The heavy iron door clicked shut, hermetically sealing the screams inside the concrete throat of the basement.
The Masked Man didn't look back. He adjusted the hem of his black t-shirt—a single, mechanical motion that betrayed no adrenaline, no remorse, and no fatigue. The air in the hallway was cooler here, stripping away the copper tang of spilled blood and replacing it with the scent of damp earth and rot.
Abhur was inside. The timing was absolute. The poison was already working its way through the nervous system, turning seconds into hours.

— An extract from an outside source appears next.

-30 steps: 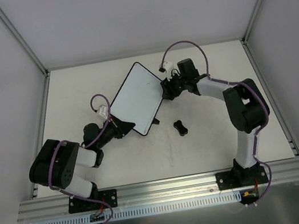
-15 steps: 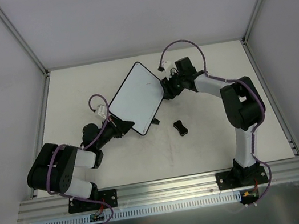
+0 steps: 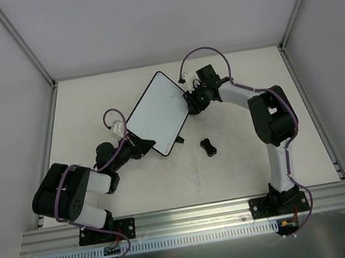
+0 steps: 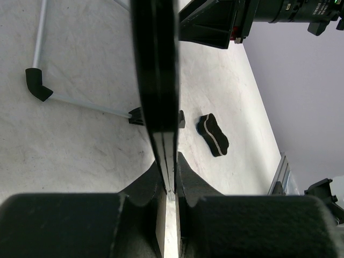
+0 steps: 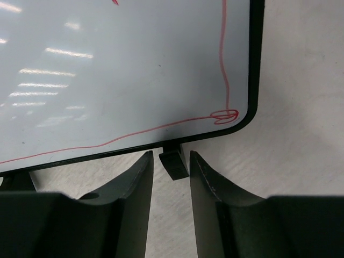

The Masked Man moved toward the exit, his boots silent on the cracked floor. He had calculated the arrival of local police at twelve minutes out. A window so wide he could have walked the perimeter twice. But efficiency was a discipline, not a luxury.
He pushed out into the night.
The outskirts of the city were drowning in a suffocating gloom. The moon was choked by thick, industrial smog, casting the scrapyard in a sickly, bruised purple hue. Piles of rusted metal skeletons—cars, beams, machinery—loomed like dead giants in the dark.
The Masked Man stopped.
He didn't reach for his weapon. He didn't shift his stance. He simply ceased movement, his muscles locking into a state of relaxed readiness. The calculation in his mind shifted instantly from extraction to assessment.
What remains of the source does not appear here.